Imagine the 750,000 homes not built last year.

Stay tuned . . .

Friday, September 2, 2011

Can Housing Find A New Home?



The single family housing market is expected to build 22% of the number of homes they built in 2005, which was 1.3 million. Whether they will even sell that many houses remains to be seen. The national public builder’s share values are off over 20%. KB Home is off over 50% since the first of the year. Most of the mergers have taken place, all the layoffs have been made, and soon even the feds won’t be there to help (thanks, it’s like your dad continuing your allowance when he’s unemployed).

Insanity is to continue doing the wrong thing over and over hoping that at some point you will get it right.

Builders continue:
  • to buy land hoping that the market will catch up,
  • to reduce the sizes of the house they build cheapening them until they are worthless,
  • “right size” to the market (whatever that means),
  • change their stripes from single family to condos,
  • cooperate with the feds over their questionable lending practices and lose even more cash due to fines,
  • to burn cash - cash they don’t have.

I’m not one to tell a company how to run thier business, lord knows the business of businesses is a murky alley with many foul and onerous and odorous things hanging about the darker edges. And today the one business I wouldn’t start is a home building company. Very high entry (land), high costs (construction materials), and a questionable market (reminds me of the nascent electric car industry – don’t get me started). The one good thing it has is the number of available and experienced out-of-work employees.

To be sure the marketplace is there and every minute grows by more and more people. They want a place to live. This need is not being met at the moment. Yes, the media makes an issue about the homeless and the unemployed; they are easy faces to find for the camera. What they don’t show are the kids living in their parent’s home, after college, married, with children. The families doubled up in apartments.

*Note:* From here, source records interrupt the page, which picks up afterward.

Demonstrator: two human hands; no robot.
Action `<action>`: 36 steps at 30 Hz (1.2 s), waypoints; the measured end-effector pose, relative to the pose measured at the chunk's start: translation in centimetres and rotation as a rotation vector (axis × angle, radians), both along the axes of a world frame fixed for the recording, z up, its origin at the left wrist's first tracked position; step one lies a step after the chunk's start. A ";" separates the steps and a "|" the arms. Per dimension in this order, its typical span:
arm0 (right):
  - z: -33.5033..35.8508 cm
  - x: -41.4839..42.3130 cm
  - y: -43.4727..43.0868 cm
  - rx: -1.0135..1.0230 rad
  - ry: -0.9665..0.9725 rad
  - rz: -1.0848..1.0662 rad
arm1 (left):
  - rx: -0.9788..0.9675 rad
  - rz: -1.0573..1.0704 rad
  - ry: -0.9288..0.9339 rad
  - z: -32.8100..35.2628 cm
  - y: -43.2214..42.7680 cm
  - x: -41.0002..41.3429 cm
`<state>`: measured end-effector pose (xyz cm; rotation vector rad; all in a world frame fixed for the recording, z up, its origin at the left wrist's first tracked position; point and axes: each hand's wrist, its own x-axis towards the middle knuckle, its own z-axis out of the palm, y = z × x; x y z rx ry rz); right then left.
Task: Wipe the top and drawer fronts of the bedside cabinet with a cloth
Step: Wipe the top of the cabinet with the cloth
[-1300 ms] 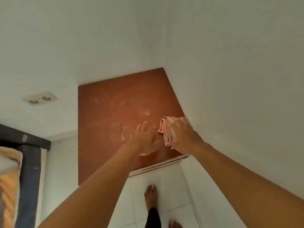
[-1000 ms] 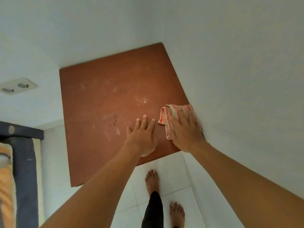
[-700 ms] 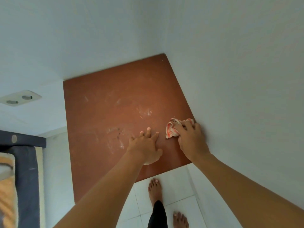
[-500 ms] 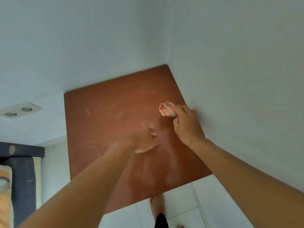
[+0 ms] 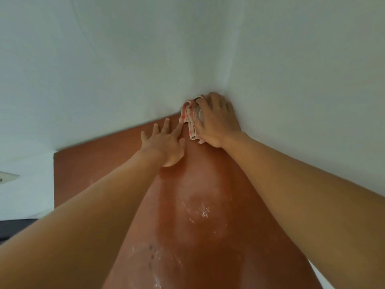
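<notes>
The reddish-brown top of the bedside cabinet [image 5: 200, 215] fills the lower middle of the view, with white smears and dark specks near me. My right hand [image 5: 216, 119] presses a crumpled red-and-white checked cloth [image 5: 190, 117] into the far right corner, where the two walls meet. My left hand [image 5: 164, 142] lies flat on the top just left of the cloth, fingers spread, its fingertips almost touching the cloth. The drawer fronts are out of sight.
White walls [image 5: 125, 59] close in the cabinet at the back and on the right. A white wall socket [image 5: 6, 177] shows at the left edge, and a dark bed frame [image 5: 14, 228] lies below it.
My right hand has pushed the cloth from the near right edge of the top to the far corner. My left hand slid forward beside it. My head has leaned in over the top.
</notes>
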<state>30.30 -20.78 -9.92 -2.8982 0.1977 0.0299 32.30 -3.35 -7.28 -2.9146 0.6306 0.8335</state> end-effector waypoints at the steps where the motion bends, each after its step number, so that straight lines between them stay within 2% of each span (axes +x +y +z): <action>1: -0.6 -0.3 -0.2 0.008 0.018 0.019 | 0.001 -0.004 0.000 -0.5 0.1 -0.5; 5: -2.4 -1.3 -0.3 0.010 0.137 0.040 | 0.010 -0.025 -0.060 -1.9 0.7 -1.0; 14: -2.3 -2.3 -0.2 0.010 0.149 0.033 | 0.047 0.023 -0.014 -1.2 -0.1 -0.7; 20: -2.1 -7.2 0.2 0.001 0.146 0.012 | 0.062 0.056 -0.057 -0.5 -0.8 -1.8; 36: -2.6 -30.9 1.5 -0.063 0.135 -0.005 | -0.141 0.012 -0.057 0.4 -0.6 -22.6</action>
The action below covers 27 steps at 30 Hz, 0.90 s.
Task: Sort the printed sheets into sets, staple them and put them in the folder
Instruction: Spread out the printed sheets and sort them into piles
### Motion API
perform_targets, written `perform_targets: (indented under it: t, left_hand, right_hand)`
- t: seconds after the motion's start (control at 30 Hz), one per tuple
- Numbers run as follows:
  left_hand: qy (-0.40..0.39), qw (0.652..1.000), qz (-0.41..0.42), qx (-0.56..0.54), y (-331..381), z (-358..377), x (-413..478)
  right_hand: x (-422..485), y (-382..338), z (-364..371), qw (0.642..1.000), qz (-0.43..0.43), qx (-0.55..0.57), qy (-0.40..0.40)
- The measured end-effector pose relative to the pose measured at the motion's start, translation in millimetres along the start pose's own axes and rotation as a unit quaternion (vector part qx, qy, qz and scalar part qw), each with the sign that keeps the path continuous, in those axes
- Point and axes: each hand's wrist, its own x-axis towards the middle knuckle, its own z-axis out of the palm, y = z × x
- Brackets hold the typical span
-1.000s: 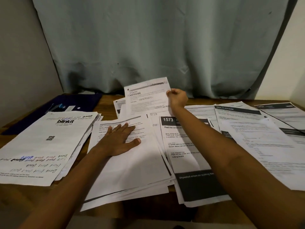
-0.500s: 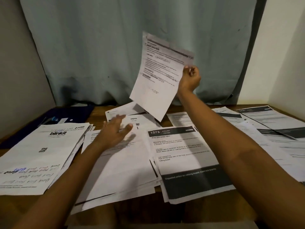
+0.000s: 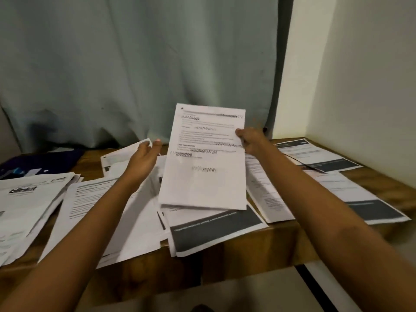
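Sorting barely begun: right hand point(image 3: 249, 139) fingers pinch one printed sheet point(image 3: 202, 176) upright over loose piles point(image 3: 29, 199) strewn across the desk point(image 3: 247, 248), left hand point(image 3: 144, 158) fingers released beside it, nothing visibly stapled, blue folder point(image 3: 45, 162) lying far left.

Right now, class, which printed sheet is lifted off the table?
The raised sheet pinched by the right hand; the other sheets lie on the table.

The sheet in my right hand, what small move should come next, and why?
Probably bring the left hand to the left edge of the sheet: only the right hand pinches it, up over the piles, and the left is open just beside it.
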Motion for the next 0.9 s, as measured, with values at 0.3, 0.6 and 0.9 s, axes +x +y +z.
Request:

The empty homes and apartments frozen out of the market by rental laws. The people living in their boats as pointed out in a newspaper article this week.

I would suggest a few strategies for home builders that want to stay in the market.
  • Be flexible, look at the rental market, build single family homes FOR the rental market.
  • You know how to build, build apartments.
  • Hold these rental properties on short term leases, learn how to rent to own. Don’t leave it to others to pick up your mess and make money on it after you are gone.
  • Remember that the market is a cruel mistress that must be obeyed. Explore smaller neighborhood infills where there is growth in specific industries.
Examples:
Throughout the Marcellus shale region of the eastern US small towns are beginning to quickly grow due to the exploding gas and fracking industry. I will bet you they are suffering from a lack of housing, even if it’s twenty or thirty homes. Track the gas producers, look for the potential. These are literally in our own backyards.
        College campuses are facing severe housing shortages. Build homes for this market, rental or even develop residential for sale products that allows multiple students to share ownership and grow equity (they can ask their parents what that means, they might remember) while they attend school.
        Locate, design and build high-end Boomer villages in suburban neighborhoods. Focus on the detached single family house, fully and highly amenitized, for those that kept their investments during the last five years and even flourished.

The shakeouts and the last man standing rule will continue to roil the builders. There are hundreds of brilliant men and women out there running their companies well, some will survive. But will they be in the right position when this game of musical chairs finally stops? Me, I would listen closely to the tunes being played.